Gaddafi Rejects Surrender Demand

Gaddafi Rejects Surrender Demand

PRESS ASSOCIATION -- Pressure was intensifying on fugitive Libyan despot Muammar Gaddafi today as rebels prepared for a final showdown.

They were still hoping he may surrender without a fight but the dictator continued to issue warlike statements.

Although remaining in hiding, he issued a defiant appeal to his supporters to continue to fight.

"We will fight them everywhere," he said. "We will burn the ground under their feet ... Get ready to fight the occupation."

The National Transitional Council's representative in the UK, Guma El-Gamaty, said Tripoli was "almost" secure now.

"Gaddafi is still at large but he is hiding, he is isolated, he is almost surrounded in possibly one of two small places where we think he is," he said.

"We think it is just a matter of time before he is either apprehended or, if he resisted arrest, he might be killed."

Rebel fighters have pushed closer to Gaddafi's home town of Sirte, despite the extension of a deadline for the town's surrender and negotiations with tribal leaders aimed at avoiding bloodshed.

Rebel officials said they were in no rush to assault Sirte, hoping it will surrender without an attack. But they continued to move their forces into position in case an assault was needed.

Khaled Zintani, a spokesman for the rebels in the mountain town of Zintan, said: "Military action will be the last option, because after the fall of the capital, we are not in a hurry."

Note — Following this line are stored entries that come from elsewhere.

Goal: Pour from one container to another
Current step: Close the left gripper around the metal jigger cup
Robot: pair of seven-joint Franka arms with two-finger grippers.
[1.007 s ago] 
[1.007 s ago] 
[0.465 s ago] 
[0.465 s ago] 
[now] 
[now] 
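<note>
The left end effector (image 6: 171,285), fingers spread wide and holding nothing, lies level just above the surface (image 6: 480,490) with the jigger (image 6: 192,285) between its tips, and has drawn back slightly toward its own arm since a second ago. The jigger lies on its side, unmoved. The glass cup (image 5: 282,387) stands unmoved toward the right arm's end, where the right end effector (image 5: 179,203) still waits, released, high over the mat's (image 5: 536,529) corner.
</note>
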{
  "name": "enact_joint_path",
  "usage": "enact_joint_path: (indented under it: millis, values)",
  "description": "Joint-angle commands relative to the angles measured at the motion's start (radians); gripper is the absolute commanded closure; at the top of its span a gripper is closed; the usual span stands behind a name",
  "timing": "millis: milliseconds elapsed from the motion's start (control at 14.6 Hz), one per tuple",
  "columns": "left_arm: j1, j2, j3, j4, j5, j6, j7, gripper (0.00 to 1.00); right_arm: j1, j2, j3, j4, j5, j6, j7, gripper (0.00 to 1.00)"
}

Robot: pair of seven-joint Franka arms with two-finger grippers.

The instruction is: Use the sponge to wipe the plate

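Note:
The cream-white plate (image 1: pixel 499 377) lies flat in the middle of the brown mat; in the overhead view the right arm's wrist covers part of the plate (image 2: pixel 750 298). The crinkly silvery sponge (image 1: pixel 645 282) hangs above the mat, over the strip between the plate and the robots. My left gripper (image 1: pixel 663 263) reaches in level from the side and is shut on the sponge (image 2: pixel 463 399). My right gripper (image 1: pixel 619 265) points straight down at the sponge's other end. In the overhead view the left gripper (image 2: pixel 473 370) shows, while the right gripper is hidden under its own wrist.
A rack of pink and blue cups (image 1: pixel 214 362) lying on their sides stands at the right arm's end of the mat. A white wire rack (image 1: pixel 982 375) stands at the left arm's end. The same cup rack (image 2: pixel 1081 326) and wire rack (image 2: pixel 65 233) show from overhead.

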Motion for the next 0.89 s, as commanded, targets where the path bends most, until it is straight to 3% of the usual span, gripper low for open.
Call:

Tribal elders in Sirte had asked that a delegation from Zintan be sent to Sirte to help with negotiations, he said, because of a long history of bad blood with rebels from towns closer to Sirte.

The deadline for the surrender of Sirte has been extended until next Saturday.

Meanwhile British military activity has continued as part of efforts to keep pressure on Gaddafi.

The Ministry of Defence said the RAF had destroyed a military command and control installation in Bani Walid during an armed reconnaissance patrol on Thursday.

Major General Nick Pope, the Chief of the Defence Staff's communications officer, said: "In the early hours of the morning, a precision strike there destroyed a military command and control installation, and a couple of hours later, our aircraft identified a pick-up truck armed with a large rocket pod.

"A Brimstone missile destroyed the vehicle, with numerous secondary explosions from the rockets.

"In the afternoon, Tornado GR4s conducted a strike on six buildings in use by former regime forces near Bani Walid, at Qaryat al Mirqib. All six targets were destroyed by Paveway guided bombs.

"Overnight (Thursday/Friday), HMS Liverpool again fired star shells over pro-Gaddafi military positions at Sirte, to demonstrate to those forces which persist in prolonging the conflict that their positions are well known and capable of being targeted."